EXERCISE AIM:
The lines to copy are those holding the string "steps" in the entries below.

TASK DATA:
- - - -
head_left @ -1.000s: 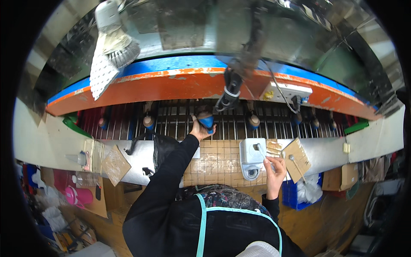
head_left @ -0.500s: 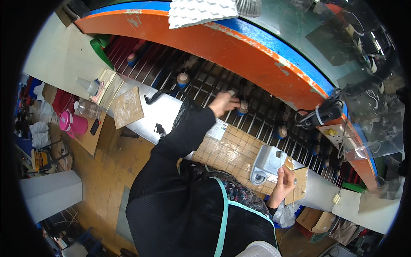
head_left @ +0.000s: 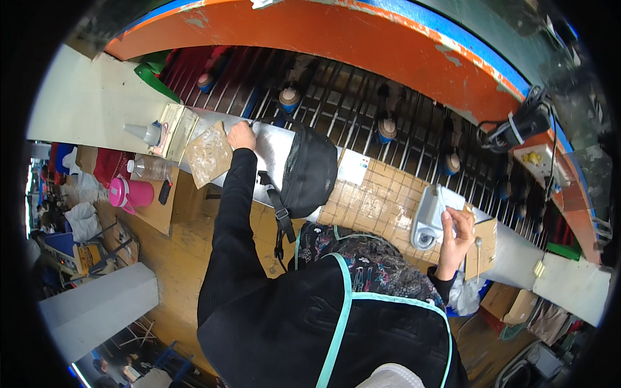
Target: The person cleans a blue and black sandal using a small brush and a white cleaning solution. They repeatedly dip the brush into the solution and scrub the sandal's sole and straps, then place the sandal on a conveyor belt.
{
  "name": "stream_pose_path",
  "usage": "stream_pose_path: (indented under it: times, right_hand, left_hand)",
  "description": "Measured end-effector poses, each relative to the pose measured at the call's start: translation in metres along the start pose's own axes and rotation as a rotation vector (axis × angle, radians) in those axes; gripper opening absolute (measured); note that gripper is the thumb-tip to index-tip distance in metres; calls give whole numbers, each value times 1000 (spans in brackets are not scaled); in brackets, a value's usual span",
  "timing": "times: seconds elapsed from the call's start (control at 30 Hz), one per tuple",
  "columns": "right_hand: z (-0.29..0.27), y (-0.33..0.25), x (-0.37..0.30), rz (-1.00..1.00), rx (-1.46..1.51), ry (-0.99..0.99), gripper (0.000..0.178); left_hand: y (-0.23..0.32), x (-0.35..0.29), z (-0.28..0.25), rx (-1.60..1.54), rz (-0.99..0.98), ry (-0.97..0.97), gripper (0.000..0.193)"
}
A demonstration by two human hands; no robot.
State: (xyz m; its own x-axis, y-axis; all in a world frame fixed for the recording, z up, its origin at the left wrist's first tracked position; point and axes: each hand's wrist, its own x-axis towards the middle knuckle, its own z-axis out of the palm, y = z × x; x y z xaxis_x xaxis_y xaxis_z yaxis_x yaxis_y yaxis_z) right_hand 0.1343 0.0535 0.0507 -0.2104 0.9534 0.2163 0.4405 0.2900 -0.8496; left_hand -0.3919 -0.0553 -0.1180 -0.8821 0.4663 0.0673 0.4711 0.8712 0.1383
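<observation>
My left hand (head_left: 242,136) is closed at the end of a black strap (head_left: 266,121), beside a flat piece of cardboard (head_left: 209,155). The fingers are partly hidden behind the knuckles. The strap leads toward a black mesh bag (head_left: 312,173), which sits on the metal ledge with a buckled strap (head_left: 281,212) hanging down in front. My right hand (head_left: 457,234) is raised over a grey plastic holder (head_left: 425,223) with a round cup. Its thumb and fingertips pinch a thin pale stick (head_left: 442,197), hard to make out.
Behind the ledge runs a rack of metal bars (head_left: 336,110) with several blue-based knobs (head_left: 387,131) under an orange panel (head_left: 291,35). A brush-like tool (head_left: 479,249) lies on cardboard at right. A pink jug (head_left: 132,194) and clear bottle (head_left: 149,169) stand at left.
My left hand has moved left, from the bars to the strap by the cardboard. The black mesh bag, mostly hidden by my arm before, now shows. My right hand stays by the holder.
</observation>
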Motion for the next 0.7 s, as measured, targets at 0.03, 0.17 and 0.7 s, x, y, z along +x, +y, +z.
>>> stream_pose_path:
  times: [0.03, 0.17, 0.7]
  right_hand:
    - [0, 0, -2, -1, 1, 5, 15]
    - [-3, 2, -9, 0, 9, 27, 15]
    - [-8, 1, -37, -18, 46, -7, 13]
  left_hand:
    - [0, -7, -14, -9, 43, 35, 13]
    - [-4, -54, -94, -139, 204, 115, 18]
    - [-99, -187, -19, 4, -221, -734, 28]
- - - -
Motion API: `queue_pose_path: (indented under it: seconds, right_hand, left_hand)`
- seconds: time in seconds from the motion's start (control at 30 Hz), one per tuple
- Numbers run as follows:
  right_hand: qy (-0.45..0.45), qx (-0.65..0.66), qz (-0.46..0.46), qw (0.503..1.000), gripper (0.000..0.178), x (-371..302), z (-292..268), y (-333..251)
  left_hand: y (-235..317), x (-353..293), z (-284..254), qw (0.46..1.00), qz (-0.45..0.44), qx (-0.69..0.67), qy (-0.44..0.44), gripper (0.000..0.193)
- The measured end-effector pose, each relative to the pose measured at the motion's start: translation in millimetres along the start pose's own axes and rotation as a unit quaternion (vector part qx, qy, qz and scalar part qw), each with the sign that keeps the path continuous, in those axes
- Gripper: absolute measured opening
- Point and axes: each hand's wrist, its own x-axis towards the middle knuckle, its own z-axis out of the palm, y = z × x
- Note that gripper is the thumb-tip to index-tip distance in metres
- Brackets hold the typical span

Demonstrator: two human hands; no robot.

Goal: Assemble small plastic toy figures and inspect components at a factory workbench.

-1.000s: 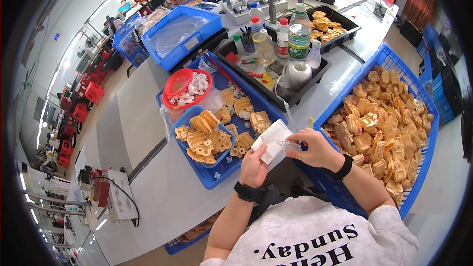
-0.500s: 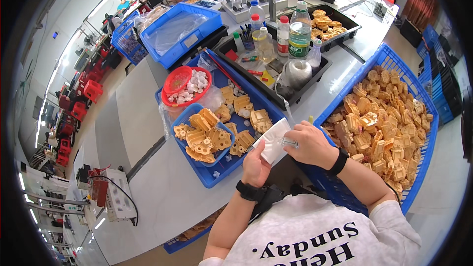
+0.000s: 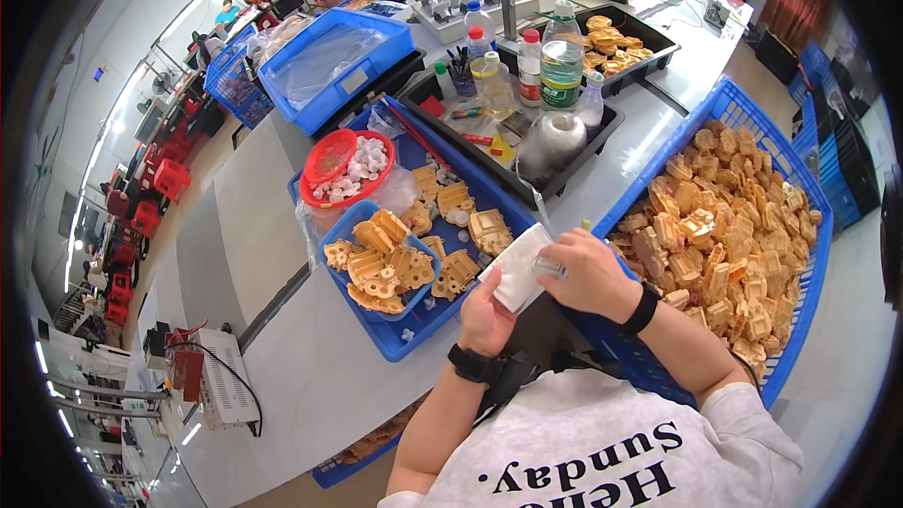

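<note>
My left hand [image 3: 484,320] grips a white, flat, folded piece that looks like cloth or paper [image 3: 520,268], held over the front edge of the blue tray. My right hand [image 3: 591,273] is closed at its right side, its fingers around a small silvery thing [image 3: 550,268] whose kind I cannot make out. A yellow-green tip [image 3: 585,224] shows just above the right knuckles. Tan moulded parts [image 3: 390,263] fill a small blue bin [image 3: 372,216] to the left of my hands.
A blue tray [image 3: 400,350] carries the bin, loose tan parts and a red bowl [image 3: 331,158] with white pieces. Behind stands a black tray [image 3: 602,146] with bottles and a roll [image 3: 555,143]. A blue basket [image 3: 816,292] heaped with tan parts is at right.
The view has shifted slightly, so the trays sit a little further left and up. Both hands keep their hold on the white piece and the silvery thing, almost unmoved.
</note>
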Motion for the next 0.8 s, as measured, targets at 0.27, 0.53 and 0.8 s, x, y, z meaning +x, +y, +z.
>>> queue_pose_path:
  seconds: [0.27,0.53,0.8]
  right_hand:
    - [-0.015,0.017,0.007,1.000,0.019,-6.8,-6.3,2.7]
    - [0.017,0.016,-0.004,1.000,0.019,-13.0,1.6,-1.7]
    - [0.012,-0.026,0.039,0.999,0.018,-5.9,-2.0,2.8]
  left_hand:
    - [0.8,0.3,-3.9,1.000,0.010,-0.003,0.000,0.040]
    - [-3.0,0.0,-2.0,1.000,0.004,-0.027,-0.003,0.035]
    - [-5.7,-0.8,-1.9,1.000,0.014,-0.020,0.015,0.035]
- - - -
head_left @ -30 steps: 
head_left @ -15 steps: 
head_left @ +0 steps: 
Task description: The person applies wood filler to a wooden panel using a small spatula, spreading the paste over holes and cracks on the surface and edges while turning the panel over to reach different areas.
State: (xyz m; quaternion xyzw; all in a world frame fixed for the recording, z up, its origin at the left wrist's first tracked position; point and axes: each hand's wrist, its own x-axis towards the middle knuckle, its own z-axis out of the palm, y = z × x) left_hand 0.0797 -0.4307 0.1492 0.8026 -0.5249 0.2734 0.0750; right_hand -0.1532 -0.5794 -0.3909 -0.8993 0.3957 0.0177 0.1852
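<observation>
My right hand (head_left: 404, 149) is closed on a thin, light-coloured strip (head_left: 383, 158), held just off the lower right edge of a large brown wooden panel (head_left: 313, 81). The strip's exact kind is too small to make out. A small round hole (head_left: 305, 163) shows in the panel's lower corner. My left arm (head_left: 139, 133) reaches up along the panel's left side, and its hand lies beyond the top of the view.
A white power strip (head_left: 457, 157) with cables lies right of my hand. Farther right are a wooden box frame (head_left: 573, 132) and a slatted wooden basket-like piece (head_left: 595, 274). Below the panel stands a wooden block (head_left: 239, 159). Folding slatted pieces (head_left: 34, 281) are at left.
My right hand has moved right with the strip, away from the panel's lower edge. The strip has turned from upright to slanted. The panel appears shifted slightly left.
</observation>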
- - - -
SOLUTION FOR THIS EXERCISE:
head_left @ -30 steps: 
head_left @ -15 steps: 
head_left @ +0 steps: 

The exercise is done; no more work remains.